Nei pattern relazionali difesi, invece, i disturbi psicosomatici appaiono spesso più gravi, persistenti nel tempo e scarsamente ancorati al comportamento contingente dei genitori, in un contesto relazionale connotato in genere da scarsa emotività espressa. E’ come se il corpo del bambino fosse completamente disinvestito e i sintomi fisici semplicemente delle contrarietà minori che i genitori si trovano obbligati a gestire (Strepparava & Iacchia, 2012). Data la pervasività dei sintomi, c’è un’evidente difficoltà a rintracciare specifiche situazionalità, mentre un aiuto più efficace può venire dalla ricostruzione della storia dei sintomi fisici che spesso sono legati ad importanti eventi di vita (frequentemente caratterizzati dal tema della perdita), ma che vengono connotati come scarsamente rilevanti. I contenuti affettivi tendono ad essere accantonati e il piano emotivo e scarsamente integrato (se ciò avvenisse porterebbe la consapevolezza della sofferenza). Ruggerini et al. (2004) riportano come tali situazioni si avvicinino maggiormente ai quadri classicamente descritti come alessitimici. I sintomi sembrano l’esito di un precoce e pervasivo processo di addestramento interpersonale all’inibizione degli stati affettivi e delle disposizioni all’azione a essi collegate.
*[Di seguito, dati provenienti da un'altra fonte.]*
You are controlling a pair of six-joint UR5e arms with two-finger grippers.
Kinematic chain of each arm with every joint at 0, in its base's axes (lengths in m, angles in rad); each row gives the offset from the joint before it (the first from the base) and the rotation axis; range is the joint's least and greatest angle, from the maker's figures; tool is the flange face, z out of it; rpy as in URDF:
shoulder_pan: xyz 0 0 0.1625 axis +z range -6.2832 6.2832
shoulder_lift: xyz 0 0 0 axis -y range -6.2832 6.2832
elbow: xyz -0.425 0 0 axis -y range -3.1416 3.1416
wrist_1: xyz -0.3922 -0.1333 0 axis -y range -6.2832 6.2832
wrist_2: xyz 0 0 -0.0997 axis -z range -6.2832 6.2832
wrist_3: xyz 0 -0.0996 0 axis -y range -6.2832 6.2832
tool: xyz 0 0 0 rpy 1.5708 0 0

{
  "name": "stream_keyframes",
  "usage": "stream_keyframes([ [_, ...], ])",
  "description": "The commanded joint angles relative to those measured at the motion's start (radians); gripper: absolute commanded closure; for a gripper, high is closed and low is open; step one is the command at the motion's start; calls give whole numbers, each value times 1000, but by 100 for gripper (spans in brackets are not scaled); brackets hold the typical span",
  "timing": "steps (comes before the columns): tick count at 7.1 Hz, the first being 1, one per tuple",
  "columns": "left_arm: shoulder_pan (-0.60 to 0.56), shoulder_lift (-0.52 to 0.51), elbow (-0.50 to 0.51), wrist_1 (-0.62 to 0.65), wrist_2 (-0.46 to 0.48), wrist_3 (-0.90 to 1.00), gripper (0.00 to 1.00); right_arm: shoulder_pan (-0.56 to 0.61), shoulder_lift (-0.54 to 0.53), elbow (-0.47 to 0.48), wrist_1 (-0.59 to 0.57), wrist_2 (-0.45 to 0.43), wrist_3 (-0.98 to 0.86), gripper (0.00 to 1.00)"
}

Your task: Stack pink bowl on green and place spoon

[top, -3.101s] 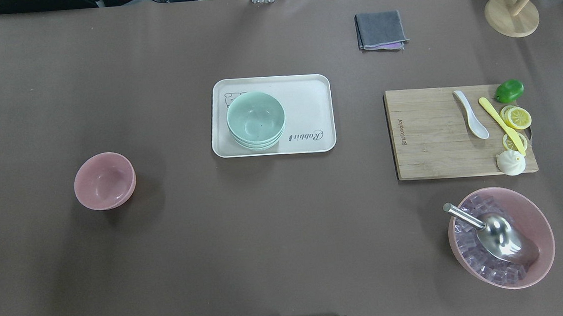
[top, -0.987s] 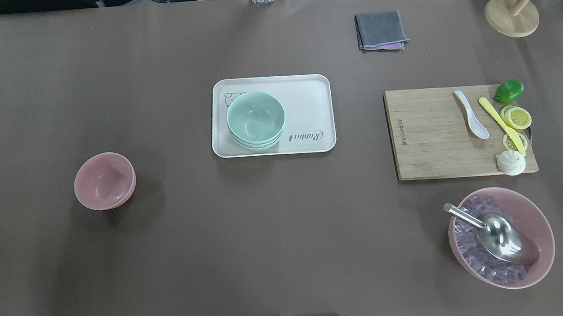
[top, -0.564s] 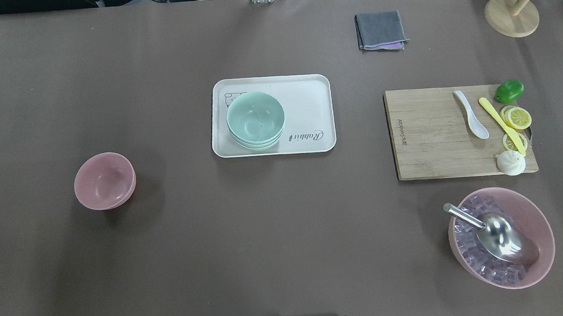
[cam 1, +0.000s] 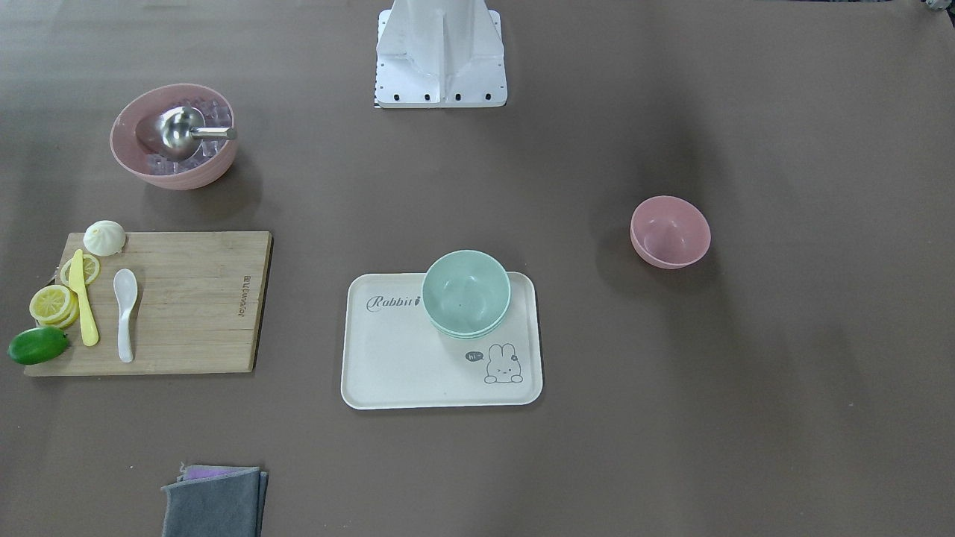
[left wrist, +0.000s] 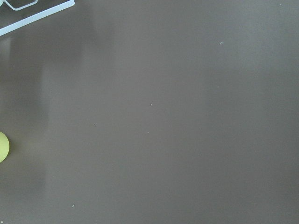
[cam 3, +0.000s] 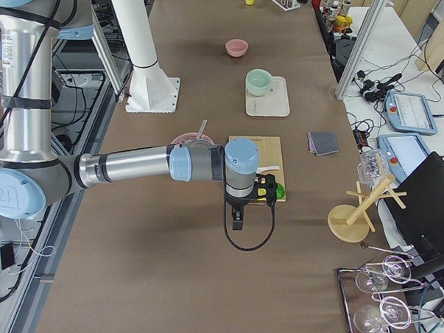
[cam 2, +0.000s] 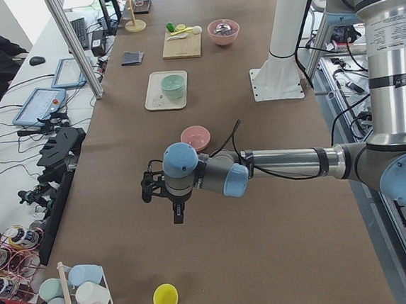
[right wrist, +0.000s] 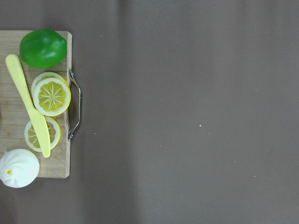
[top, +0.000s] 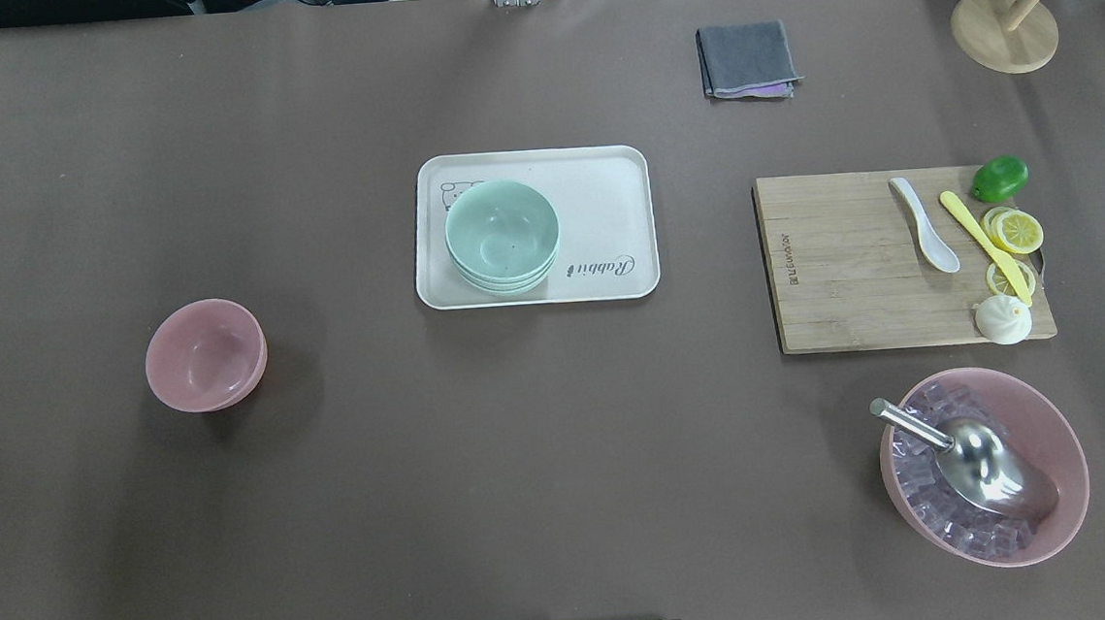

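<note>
A small pink bowl [top: 206, 355] stands on the brown table at the left; it also shows in the front view [cam 1: 670, 232]. Green bowls [top: 502, 236] sit stacked on a cream tray [top: 602, 180] at the centre. A white spoon [top: 924, 224] lies on a wooden cutting board [top: 841, 261] at the right. My left gripper [cam 2: 178, 214] shows only in the exterior left view, hanging over bare table beyond the pink bowl [cam 2: 195, 136]. My right gripper [cam 3: 238, 225] shows only in the exterior right view, beside the board's end. I cannot tell whether either is open or shut.
On the board lie a lime [top: 998, 178], lemon slices [top: 1016, 231], a yellow knife [top: 984, 243] and a white bun [top: 1002, 319]. A large pink bowl [top: 1065, 478] holds ice cubes and a metal scoop. A grey cloth [top: 747, 60] and a wooden stand [top: 1004, 30] are at the back.
</note>
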Motion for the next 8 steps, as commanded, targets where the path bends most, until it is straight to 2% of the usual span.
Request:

Il sintomo verrebbe usato dal bambino per sentirsi oggetto di attenzione e cure in una relazione in cui il genitore si occupa di lui ma nella quale non è possibile esprimere direttamente ed affrontare la paura di perdere le proprie figure d’attaccamento.

L’alopecia è un disturbo somatico che può presentarsi in età evolutiva. I fattori psicologici e ambientali sono fondamentali nel determinare tale disturbo che sembra presentarsi sia in caso di carenza affettiva, sia a seguito della perdita di figure significative d’attaccamento. Nella storia dei bambini affetti da alopecia si ritrovano spesso eventi stressanti legati al perdere qualcosa o qualcuno: situazioni dolorose o problematiche che hanno grande risonanza affettiva per il bambino, che però non è in grado di manifestare le sue difficoltà, né si trova in un ambiente in grado di farlo se solo ci provasse.

Con queste tipologie di disturbi psicosomatici dovranno essere utilizzate strategie terapeutiche che favoriscano il riconoscimento, la denominazione e la gestione degli affetti, all’interno di una relazione caratterizzata da accudimento e protezione. Occorre supportare questi bambini nel riconoscere ed elaborare i propri stati interni, dando spazio all’espressione dei loro desideri e delle loro paure. E’ importante ricostruire in seduta, con le modalità tipiche della terapia cognitiva, gli episodi critici della quotidianità aiutando i bambini a riconoscere e ad aggiungere i pezzi mancanti al loro dialogo interno (cioè quelli più densi di rabbia e dolore). Utili a riguardo si rilevano le tecniche di autosservazione emotiva come il diario di autosservazione quotidiana che, con il termometro delle emozioni, rappresenta un riferimento importante per ricostruire in seduta, sotto forma di disegno, di drammatizzazione o di gioco gli eventi critici e significativi della vita del bambino (Ruggerini et al., 2004).